WHAT THIS TASK INVOLVES = Among the lines below, copy exactly those from the one with "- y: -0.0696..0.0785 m" through the one with "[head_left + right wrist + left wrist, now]", counting both ends.
-------- DATA PROVIDED --------
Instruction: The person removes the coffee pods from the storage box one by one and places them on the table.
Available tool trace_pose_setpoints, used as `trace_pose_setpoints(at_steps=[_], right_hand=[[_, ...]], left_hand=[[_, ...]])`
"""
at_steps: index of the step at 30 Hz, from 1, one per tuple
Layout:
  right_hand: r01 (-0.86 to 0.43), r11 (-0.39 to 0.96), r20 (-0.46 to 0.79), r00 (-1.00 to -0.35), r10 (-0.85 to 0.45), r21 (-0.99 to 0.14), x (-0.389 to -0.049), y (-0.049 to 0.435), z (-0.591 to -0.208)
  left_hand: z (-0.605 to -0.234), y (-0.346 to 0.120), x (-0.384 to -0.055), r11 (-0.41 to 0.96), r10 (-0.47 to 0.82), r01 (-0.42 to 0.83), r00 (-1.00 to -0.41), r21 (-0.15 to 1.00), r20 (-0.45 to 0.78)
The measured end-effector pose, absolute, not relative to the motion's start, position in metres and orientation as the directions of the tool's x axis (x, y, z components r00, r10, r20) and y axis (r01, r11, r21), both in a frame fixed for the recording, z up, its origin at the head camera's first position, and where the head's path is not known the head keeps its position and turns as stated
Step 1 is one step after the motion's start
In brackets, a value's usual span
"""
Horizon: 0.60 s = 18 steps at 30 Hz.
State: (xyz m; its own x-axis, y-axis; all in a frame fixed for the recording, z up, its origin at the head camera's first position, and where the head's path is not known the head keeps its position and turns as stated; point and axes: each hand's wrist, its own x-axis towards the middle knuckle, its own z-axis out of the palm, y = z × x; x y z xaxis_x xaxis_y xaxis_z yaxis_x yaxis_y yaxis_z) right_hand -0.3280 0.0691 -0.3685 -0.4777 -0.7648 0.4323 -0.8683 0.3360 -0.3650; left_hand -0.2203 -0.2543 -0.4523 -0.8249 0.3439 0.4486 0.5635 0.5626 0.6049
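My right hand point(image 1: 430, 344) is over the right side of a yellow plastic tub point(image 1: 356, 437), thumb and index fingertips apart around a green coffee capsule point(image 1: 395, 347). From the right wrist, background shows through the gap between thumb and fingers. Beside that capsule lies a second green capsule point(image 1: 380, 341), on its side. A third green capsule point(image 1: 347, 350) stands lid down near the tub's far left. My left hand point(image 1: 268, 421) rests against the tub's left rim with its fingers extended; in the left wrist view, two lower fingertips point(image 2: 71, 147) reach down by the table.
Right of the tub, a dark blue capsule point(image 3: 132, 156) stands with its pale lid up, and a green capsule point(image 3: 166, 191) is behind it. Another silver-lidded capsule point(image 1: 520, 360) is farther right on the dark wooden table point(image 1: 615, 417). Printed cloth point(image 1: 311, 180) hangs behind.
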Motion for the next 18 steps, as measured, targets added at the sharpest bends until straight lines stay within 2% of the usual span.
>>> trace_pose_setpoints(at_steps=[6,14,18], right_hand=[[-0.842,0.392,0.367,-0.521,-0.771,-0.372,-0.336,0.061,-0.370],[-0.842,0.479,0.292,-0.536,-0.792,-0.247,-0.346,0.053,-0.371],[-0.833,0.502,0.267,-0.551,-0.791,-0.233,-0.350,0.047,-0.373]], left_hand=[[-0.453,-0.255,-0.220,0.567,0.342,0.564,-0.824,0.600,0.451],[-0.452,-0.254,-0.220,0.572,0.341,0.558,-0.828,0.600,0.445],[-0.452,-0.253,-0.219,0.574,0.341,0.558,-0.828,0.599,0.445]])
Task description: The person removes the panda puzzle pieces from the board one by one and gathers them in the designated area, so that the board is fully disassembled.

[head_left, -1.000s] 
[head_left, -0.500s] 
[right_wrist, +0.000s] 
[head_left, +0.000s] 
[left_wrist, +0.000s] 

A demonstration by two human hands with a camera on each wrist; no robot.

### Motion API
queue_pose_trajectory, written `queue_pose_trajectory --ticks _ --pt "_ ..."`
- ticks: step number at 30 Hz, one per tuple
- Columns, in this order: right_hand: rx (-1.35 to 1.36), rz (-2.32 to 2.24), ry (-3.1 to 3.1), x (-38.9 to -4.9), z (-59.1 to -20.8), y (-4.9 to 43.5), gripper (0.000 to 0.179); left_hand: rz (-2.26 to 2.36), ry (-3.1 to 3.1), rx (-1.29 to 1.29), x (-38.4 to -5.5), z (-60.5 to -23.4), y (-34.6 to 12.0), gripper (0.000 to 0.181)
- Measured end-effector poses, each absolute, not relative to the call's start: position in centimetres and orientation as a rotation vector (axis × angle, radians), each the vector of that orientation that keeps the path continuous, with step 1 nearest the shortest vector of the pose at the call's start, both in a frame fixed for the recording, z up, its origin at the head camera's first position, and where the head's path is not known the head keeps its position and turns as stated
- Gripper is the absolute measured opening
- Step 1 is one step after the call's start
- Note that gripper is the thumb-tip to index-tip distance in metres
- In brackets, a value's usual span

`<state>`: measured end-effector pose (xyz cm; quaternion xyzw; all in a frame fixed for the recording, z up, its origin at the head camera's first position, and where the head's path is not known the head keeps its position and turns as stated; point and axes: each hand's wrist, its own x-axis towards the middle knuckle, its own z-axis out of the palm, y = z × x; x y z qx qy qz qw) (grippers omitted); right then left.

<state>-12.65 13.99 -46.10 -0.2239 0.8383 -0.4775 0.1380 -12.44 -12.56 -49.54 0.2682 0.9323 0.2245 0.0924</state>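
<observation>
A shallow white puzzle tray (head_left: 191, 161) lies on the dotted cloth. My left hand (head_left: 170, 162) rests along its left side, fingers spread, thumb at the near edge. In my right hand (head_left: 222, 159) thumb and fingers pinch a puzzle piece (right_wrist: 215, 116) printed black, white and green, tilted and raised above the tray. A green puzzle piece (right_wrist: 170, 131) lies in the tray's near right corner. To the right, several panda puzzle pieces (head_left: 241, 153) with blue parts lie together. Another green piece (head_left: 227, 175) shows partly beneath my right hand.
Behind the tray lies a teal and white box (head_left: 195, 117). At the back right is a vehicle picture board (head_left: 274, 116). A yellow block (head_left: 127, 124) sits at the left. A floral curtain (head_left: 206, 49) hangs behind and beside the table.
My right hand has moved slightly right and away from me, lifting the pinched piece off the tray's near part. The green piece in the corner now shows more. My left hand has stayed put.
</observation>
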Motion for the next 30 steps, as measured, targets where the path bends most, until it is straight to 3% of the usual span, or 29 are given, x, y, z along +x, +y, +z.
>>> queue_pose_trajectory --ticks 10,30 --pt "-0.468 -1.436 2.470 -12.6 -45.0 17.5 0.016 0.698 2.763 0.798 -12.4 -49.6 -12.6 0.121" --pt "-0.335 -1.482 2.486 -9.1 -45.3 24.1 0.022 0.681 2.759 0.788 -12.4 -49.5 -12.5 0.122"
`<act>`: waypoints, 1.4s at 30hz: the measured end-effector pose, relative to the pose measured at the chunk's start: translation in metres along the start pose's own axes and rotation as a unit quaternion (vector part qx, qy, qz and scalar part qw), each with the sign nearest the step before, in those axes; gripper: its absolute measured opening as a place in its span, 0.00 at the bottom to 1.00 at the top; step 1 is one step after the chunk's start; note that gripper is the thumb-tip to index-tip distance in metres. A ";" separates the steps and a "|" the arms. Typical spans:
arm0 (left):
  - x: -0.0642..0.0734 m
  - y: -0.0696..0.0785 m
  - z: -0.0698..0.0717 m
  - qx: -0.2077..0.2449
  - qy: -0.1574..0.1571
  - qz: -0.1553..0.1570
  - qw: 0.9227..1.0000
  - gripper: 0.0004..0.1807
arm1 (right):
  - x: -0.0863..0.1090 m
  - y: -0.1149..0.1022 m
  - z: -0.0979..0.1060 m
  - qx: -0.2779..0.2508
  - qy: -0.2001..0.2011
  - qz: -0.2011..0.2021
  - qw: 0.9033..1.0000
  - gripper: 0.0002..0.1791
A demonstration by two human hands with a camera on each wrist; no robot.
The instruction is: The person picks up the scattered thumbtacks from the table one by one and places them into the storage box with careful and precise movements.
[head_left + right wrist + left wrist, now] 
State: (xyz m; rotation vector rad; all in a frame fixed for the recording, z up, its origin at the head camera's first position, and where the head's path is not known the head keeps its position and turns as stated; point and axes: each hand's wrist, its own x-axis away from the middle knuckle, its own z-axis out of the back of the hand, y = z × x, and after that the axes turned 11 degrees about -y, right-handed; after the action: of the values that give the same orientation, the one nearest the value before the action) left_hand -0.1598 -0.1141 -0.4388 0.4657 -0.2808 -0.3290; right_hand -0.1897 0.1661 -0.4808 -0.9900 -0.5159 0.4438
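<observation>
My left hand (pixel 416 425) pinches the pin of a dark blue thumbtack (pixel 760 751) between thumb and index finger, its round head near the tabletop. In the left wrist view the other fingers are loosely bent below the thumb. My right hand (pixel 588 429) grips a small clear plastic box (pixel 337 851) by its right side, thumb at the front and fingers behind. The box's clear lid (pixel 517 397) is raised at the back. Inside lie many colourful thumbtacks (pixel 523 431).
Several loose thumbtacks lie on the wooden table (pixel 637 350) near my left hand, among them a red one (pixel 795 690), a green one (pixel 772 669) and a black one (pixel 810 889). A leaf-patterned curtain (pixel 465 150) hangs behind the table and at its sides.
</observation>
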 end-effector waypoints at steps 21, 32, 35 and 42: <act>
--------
TASK RESULT =
  - y: -0.0696..0.0785 m
  - z: -0.0698..0.0717 m
  - qx: -0.2077..0.2449
  - qy: -0.1574..0.1571
  - qz: -0.1553..0.1570
  - qw: 0.9227..1.0000
  - gripper: 0.0004..0.1807
arm1 (right):
  - x: -0.0863..0.1090 m
  - y: -0.1149..0.1022 m
  - z: -0.0979..0.1060 m
  - qx: -0.2779..0.2508
  - qy: -0.2001..0.2011
  - qz: -0.2011..0.2021
  - qw: 0.9033..1.0000
  - gripper: 0.0002..0.1791
A demonstration by two human hands with a camera on each wrist; no robot.
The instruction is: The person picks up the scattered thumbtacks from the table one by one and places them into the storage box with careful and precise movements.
[head_left + right wrist + left wrist, now] 

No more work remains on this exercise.